Funaro afirmou que Cleto sabia que iria operar pagamentos “desde o momento que entrou” na Caixa. “Não ia pedir um cargo no governo na Caixa para não ganhar nada. E ninguém indica alguém que não seja para ter algum proveito ou financeiro ou político”, disse.
Cleto afirmou que mantinha Funaro ou Cunha informados sobre as empresas que tentavam operações com o FI-FGTS. Os dois a partir daí procuravam as empresas para negociar pagamento de propina e davam sinal a Cleto sobre como ele deveria votar naquela operação. “Aprovada, algum tempo depois eles me comunicavam o porcentual que supostamente tinham conseguido e me pagavam um porcentual disso, pré-aprovado”, afirmou.

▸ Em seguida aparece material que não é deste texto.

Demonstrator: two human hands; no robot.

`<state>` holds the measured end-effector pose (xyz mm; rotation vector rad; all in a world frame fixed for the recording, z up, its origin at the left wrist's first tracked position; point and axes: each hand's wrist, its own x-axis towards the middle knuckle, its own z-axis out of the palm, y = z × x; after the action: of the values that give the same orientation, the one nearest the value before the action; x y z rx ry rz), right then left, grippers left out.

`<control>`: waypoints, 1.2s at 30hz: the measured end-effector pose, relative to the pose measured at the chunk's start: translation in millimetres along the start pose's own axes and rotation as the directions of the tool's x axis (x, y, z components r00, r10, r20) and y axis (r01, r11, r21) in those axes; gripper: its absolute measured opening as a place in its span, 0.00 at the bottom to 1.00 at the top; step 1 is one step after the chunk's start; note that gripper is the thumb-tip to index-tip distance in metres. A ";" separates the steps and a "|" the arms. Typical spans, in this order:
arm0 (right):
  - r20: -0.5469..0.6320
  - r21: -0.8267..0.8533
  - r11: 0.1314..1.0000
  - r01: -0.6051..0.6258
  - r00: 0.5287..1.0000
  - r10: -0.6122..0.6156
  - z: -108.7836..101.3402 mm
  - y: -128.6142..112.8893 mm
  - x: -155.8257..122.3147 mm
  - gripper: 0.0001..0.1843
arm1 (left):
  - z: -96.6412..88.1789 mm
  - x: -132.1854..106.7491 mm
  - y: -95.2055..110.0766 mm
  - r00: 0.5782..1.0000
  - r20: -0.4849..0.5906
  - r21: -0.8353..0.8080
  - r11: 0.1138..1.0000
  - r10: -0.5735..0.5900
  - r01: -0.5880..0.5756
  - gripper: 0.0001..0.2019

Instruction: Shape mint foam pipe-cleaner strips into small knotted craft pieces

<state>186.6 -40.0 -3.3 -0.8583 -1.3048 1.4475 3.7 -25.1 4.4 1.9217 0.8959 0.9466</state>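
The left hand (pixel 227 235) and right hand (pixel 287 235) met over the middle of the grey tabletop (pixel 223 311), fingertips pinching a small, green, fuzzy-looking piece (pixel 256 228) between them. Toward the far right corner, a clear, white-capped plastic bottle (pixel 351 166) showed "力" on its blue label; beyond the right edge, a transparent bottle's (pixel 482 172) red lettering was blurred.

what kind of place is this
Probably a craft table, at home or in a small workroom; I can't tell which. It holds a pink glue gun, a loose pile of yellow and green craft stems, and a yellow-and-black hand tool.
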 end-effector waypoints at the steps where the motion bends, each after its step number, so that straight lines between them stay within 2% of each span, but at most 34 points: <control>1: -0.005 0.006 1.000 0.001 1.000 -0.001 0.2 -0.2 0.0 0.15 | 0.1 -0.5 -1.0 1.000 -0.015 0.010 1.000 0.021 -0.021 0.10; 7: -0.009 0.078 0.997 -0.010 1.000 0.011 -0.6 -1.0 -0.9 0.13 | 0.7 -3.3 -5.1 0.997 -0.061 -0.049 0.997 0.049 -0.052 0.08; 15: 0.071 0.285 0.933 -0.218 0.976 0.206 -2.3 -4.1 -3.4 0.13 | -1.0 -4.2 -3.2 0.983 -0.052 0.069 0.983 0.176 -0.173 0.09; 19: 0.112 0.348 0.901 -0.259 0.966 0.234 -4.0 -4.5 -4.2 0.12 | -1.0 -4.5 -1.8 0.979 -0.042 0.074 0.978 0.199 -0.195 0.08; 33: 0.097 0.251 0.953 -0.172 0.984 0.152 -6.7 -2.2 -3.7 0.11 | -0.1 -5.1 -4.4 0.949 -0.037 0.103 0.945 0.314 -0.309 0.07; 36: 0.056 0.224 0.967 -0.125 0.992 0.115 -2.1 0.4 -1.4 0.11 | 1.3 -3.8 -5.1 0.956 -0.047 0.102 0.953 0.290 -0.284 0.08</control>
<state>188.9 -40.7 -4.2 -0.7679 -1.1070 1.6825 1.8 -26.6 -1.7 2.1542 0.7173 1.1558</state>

Funaro chora em audiência ao falar sobre a família
O corretor se emocionou na audiência ao falar sobre a prisão e a família. “Passou a fase de querer vaidade, querer poder. Faz 1 ano e meio que minha filha está vindo aqui nas audiências, o sr (disse ao juiz) conheceu ela um bebê. Eu não quero mais passar por isso. Faz um ano e meio que eu não vejo meu pai. Não tenho coragem de chamar ele para me visitar”, disse Funaro, chorando.
A esposa de Funaro, que acompanha a audiência, também chorou nesse momento. Ele está preso desde julho do ano passado e fechou acordo de delação premiada com a Procuradoria-Geral da República (PGR) no final de agosto.
Ainda emocionado, Funaro falou sobre as operações financeiras que fez e que geraram pagamento de propina. “Foram operações financeiras, mas que não são permitidas e eu tinha que saber isso. Se não é permitido é proibido. Se é proibido pode me levar para a cadeia. Eu não tinha essa concepção dentro da minha cabeça”, afirmou o corretor, que negou que atuasse como um doleiro. Sobre sua situação na cadeira, disse ao juiz que “não tem condição nem de se mexer, quanto mais arrumar briga com os outros”.
Funaro disse que quer sair da prisão para fazer faculdade, como previsto em seu acordo de delação, e “arrumar a vida”.
Sobre ficar frente a frente com Eduardo Cunha, o corretor disse que estava em uma posição “chata”. “É uma posição chata estar sentado aqui, mas é uma posição que eu tive que assumir. Assim como eu aceitaria se a mulher dele tivesse sido presa e ele tivesse que delatar. Eu iria aceitar. Minha irmã foi presa, eu não tinha outra opção”, disse o corretor, que reforçou que ninguém o obrigou a buscar o acordo.
“Eduardo sempre foi um cara muito correto. Nunca atravessou - por exemplo, se o Joesley (Batista) queria fazer uma operação, ele (Cunha) falava ‘você vai ter que falar com o Lúcio’”, disse Funaro.
Ele disse que almoçava constantemente com Cunha e sempre “respeitou muito” a opinião do peemedebista. “Se ele falasse para mim uma coisa, eu iria respeitar. Sempre teve uma ascendência. Não por imposição, mas por ser uma pessoa mais velha que eu respeitava”, disse Funaro, sobre sua relação com Cunha.